● **Exercise**
How many lines in the records below hold the word "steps"? Answer with the number alone.

(Data to use begins)

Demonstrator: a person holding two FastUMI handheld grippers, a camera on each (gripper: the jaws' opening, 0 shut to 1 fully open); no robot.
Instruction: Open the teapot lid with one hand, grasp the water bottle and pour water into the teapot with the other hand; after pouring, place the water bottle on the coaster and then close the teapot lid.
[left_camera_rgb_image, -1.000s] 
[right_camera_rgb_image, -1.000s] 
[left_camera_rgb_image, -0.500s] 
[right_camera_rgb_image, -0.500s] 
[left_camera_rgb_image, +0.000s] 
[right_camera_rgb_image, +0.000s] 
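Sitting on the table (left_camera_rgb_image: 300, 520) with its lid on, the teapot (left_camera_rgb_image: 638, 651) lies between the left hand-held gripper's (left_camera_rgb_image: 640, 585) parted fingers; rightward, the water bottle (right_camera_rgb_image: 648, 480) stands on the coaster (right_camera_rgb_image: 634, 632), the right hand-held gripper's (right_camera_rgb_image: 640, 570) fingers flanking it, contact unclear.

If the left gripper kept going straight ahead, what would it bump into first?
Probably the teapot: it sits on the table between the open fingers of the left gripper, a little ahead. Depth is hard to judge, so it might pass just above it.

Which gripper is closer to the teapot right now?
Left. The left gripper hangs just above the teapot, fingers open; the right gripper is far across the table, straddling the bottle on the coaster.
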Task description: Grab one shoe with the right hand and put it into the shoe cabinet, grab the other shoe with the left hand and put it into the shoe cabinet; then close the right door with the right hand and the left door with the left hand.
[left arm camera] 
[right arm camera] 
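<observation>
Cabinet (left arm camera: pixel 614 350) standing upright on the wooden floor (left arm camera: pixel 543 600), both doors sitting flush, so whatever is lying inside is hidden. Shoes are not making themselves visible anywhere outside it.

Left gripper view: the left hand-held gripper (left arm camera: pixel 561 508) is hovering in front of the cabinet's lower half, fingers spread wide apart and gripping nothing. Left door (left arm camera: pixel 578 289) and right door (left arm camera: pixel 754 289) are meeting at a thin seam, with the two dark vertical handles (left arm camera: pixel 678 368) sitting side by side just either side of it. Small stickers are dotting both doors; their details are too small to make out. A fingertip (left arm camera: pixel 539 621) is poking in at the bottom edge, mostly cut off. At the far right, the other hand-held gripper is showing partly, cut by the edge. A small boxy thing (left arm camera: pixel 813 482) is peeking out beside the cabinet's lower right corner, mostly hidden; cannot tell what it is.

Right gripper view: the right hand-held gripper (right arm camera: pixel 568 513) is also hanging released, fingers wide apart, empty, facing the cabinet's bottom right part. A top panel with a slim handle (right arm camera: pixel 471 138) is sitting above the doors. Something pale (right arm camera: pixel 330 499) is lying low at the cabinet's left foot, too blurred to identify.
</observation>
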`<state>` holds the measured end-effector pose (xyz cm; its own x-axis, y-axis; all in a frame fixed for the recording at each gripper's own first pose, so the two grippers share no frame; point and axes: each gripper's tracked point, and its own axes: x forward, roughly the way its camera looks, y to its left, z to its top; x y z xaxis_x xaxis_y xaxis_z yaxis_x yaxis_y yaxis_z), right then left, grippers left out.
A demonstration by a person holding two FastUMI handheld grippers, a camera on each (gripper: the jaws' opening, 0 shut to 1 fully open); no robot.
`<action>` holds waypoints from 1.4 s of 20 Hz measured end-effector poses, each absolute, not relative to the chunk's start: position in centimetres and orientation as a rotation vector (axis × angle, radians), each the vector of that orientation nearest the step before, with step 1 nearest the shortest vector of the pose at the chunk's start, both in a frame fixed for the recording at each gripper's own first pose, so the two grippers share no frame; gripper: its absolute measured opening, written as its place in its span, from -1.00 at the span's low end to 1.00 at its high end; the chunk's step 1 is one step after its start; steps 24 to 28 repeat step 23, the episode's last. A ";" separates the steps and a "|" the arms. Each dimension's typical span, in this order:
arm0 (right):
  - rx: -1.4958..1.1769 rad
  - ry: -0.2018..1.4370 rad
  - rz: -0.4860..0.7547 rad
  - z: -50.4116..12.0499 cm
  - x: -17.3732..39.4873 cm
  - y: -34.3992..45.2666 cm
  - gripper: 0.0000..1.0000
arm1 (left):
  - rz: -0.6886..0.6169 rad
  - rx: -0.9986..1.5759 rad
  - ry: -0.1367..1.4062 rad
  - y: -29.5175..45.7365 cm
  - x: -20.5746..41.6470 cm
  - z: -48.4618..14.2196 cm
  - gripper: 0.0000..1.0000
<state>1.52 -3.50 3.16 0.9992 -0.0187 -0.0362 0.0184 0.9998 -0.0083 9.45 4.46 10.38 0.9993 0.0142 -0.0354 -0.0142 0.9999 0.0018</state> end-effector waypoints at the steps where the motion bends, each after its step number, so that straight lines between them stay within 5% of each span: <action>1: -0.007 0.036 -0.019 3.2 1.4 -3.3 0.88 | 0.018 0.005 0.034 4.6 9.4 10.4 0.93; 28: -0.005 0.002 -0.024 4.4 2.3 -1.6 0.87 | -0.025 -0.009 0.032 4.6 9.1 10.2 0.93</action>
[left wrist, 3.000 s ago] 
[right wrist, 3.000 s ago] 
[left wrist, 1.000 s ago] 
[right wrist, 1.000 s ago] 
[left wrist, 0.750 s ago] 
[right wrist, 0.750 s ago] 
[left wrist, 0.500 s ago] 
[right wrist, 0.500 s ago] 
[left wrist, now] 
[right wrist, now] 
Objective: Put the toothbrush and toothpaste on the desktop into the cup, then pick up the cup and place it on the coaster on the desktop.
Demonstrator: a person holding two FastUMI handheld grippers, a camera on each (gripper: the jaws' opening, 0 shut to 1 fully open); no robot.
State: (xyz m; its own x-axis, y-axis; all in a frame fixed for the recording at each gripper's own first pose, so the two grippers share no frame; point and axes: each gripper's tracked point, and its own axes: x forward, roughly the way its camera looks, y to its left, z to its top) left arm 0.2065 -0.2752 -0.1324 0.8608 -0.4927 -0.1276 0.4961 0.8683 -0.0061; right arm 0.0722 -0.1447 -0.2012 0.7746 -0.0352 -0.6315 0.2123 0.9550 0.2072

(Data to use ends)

● **Answer section**
2